— HOW TO COMPLETE THIS TASK —
Search the material for the word "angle" and report each line where it turns up.

— SOURCE MATERIAL —
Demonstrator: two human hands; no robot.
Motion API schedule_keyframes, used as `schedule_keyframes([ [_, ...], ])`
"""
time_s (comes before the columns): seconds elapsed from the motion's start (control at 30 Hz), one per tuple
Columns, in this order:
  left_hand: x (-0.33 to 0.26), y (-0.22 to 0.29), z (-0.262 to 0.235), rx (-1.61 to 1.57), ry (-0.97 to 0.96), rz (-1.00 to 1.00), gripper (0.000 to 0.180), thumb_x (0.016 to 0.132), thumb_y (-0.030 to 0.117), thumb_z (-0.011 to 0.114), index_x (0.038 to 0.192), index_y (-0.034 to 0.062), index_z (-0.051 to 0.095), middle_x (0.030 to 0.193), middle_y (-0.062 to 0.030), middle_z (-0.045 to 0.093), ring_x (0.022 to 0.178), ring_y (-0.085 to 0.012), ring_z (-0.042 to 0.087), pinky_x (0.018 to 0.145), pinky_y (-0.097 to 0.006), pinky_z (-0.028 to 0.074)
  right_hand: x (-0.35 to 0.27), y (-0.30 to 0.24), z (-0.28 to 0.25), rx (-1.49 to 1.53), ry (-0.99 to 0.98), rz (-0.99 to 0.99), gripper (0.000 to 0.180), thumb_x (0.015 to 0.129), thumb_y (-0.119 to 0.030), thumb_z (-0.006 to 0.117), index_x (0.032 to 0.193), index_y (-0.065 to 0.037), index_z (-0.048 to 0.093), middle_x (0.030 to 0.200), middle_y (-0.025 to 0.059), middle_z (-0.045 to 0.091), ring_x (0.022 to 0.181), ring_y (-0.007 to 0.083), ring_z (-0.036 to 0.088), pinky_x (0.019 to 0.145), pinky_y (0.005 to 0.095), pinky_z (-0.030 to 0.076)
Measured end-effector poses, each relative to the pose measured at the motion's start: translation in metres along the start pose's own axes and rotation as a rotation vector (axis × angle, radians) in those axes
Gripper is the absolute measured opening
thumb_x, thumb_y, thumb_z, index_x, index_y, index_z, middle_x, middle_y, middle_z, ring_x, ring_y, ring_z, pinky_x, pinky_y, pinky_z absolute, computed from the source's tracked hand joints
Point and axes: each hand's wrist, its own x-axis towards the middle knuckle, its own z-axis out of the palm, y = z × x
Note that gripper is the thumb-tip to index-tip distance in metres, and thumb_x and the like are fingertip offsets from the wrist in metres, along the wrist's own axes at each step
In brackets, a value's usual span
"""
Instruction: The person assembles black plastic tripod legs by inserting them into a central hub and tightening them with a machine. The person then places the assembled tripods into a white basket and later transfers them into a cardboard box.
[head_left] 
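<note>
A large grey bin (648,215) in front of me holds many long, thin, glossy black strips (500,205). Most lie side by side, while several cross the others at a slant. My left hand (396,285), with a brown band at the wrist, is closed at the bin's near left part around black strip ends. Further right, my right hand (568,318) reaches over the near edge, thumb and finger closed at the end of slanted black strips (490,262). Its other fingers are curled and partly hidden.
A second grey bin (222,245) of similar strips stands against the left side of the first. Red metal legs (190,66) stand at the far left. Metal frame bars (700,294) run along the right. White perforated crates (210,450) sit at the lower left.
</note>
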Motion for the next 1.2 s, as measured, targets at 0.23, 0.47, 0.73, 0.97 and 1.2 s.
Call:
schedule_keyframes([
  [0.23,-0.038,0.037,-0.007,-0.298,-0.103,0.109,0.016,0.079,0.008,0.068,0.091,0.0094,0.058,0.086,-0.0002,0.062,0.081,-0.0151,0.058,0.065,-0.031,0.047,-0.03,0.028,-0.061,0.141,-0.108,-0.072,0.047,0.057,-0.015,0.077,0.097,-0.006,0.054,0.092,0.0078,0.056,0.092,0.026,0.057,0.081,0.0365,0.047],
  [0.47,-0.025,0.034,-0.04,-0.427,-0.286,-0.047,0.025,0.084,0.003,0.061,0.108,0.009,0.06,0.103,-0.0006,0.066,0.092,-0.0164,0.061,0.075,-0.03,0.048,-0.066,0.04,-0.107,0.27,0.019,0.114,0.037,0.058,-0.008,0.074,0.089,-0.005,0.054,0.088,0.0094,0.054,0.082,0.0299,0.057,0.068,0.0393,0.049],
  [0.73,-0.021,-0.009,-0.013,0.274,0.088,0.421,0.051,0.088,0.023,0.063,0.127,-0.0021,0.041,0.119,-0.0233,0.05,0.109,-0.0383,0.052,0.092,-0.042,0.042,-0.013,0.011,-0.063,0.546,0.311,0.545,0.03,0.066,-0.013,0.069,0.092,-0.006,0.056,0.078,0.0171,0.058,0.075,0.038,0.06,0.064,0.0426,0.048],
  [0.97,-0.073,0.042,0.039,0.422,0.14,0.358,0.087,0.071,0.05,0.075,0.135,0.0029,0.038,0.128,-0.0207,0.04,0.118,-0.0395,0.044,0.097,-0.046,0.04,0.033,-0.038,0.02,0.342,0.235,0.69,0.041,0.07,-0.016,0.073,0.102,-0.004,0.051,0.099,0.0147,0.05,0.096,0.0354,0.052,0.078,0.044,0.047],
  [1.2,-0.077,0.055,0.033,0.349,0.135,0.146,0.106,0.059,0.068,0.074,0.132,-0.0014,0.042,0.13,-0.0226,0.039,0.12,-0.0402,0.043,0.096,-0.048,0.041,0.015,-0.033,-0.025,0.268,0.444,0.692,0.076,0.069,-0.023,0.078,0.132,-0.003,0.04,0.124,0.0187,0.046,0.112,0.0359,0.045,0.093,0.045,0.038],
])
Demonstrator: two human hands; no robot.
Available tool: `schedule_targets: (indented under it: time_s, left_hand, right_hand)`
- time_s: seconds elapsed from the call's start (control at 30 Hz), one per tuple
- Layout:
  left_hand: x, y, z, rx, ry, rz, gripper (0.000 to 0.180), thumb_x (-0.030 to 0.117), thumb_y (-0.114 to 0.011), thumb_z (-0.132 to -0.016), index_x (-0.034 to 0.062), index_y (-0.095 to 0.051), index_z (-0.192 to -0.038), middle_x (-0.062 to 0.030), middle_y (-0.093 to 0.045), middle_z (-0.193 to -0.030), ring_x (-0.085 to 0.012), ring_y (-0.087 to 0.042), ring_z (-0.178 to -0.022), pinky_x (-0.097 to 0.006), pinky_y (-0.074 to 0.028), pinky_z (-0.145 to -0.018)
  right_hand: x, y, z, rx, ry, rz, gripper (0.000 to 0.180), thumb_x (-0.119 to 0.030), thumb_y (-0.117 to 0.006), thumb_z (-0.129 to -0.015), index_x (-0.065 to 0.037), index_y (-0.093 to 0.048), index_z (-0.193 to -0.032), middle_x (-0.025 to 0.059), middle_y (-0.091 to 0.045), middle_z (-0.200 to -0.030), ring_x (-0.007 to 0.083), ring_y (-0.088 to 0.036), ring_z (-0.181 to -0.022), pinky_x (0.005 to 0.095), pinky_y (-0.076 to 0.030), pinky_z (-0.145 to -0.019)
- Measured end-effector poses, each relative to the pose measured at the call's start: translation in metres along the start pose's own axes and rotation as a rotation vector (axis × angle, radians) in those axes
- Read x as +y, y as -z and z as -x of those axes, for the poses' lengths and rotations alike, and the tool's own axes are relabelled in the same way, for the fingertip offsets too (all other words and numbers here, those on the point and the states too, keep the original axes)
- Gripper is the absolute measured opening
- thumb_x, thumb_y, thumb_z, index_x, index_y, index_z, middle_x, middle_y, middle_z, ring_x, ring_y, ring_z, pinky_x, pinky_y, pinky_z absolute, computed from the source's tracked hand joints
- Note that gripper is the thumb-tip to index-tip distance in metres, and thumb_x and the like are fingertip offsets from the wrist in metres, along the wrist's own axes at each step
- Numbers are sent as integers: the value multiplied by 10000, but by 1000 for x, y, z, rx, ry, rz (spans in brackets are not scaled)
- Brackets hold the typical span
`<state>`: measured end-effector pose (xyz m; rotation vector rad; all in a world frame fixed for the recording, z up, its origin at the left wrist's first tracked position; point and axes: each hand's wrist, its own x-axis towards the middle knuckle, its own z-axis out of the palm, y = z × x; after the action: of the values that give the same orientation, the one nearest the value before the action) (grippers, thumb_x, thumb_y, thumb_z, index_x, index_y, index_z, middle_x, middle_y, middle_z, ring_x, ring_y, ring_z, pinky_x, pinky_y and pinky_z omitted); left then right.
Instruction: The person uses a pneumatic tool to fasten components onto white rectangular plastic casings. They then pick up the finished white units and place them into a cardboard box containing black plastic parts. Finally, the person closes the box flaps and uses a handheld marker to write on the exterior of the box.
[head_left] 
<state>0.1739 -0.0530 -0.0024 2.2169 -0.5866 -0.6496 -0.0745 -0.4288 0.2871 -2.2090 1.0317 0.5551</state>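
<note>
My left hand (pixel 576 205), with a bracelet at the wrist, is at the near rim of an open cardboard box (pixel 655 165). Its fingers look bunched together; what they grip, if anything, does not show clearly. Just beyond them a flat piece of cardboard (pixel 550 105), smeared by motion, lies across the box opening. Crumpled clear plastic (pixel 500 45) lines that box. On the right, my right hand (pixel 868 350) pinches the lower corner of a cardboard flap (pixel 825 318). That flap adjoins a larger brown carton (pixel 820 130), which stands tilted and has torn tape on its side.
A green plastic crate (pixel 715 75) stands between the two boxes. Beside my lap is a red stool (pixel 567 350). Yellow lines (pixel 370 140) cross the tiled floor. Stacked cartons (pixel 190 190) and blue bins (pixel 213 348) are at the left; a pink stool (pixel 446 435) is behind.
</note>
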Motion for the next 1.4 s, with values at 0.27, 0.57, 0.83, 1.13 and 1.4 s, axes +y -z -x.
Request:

— ANSWER SECTION —
Measured end-effector poses, each relative to the pose measured at the motion's start: translation in metres along the start pose's own axes and rotation as a rotation vector (axis × angle, radians) in those axes
- Measured end-effector poses, each relative to the pose measured at the call's start: translation in metres along the start pose's own axes and rotation as a rotation vector (axis × angle, radians) in those axes

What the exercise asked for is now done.